Kit Bond, in his role as Vice-Chariman of the Senate Select Committee on Intelligence, appeared on PBS’ NewsHour with the Chair of that Committee, Jay Rocekefeller, to talk about the new National Intelligence Estimate (NIE). This NIE has created quite a stir since it concludes that while Iran did at one time have a secret nuclear program, and continues to enrich uranium, the Iranian government closed the actual program down in 2003 based on cost-benefit considerations. A transcription of the interview as well as an audio download can be found here.
Bond’s response was quite in line with the President’s earlier press briefing where Bush continued to insist on the threat posed by Iran, nuclear capacity or not:
Iran was dangerous. Iran is dangerous. And Iran will be dangerous if they have the knowledge necessary to make a nuclear weapon. The NIE says that Iran had a hidden, a covert nuclear weapons program. That’s what it said. What’s to say they couldn’t start another covert nuclear weapons program?

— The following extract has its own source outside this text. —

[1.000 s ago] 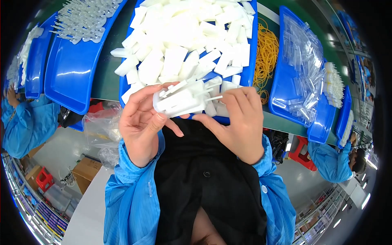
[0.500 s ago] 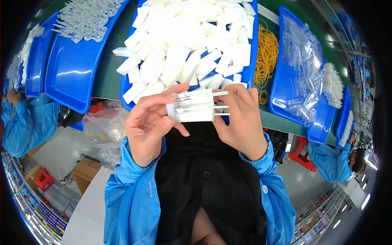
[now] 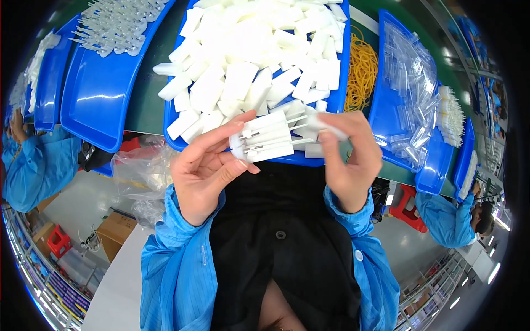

Like Bush, Bond is very worried about the hypothetical possibilities of continued Iranian evildoing:
… there’s no question that Iran continues to be very dangerous. And we don’t know when or if they are going to continue to — or will restart their program to enable them to achieve Ahmadinejad’s goal of wiping Israel off the face of the Earth.
And I might be run-over when I leave my house today so I had better go on the offensive and gun down all motorists. No reason to confine myself to reasonable precautions and trust probability rather than possibility.
(Notice that Bond throws in the Ahmadinejad/Israel straw-man threat for good measure. Numerous commentators have written about the truths underlying this rhetoric and the ways that it is used strategically by Israel, Iran, and our neoconservative friends in Washington to misdirect and mislead. See, for instance, the book by Triti Parsi, Treacherous Alliance – The Secret Dealings of Iran, Israel and the United States (Yale University Press, 2007.))
Bond goes so far as to imply that there may be something suspect about the NIE:
… there’s a lot more work we need to do on this intelligence report. We’ve only had a chance to look at it briefly. We want to learn more about it, because I have some questions about some of the conclusions they reached and how they reached them, not to say that there’s anything wrong in the report. … And I don’t know whether we have good information to know whether there are factors which will indicate that they’re much less likely to pursue nuclear weapons. I am not confident — I am not highly confident that they have forever forsaken it.
While Bond claims that “nobody that I know of … is saying, ‘We need military action against Iran’,” he does lots of twisting and turning to avoid criticizing the recent, rabble-rousing, regime-change rhetoric of the administration he has served so assiduously. In both his and the President’s earlier performance I hear vague echoes of arch-neoconservative Norman Podhoretz’ assertion in Commentary that:
the intelligence community, which has for some years now been leaking material calculated to undermine George W. Bush, is doing it again. This time the purpose is to head off the possibility that the President may order air strikes on the Iranian nuclear installations.
What can one do to let our esteemed Mr. Pork know that this B.S. won’t wash. and that he is only making a fool of himself right along with George W.?
hotflash said:
have perverted Teddy’s line about walking softly and carrying a big stick into “Nobody understands anything but a big stick.” Iran offered us cooperation and aid in Afghanistan after 9/11. We spurned them. The idea of looking for common ground and finding ways to cooperate–while not naively overlooking the differing agendas of other countries–is outside their realm of thinking. These macho men are so dangerous.
ashriver said:
he said something like (sorry I can’t find the link): “If the NIE reports are right, then the Russians are going to say ‘I told you so.’ We don’t want them to say that.”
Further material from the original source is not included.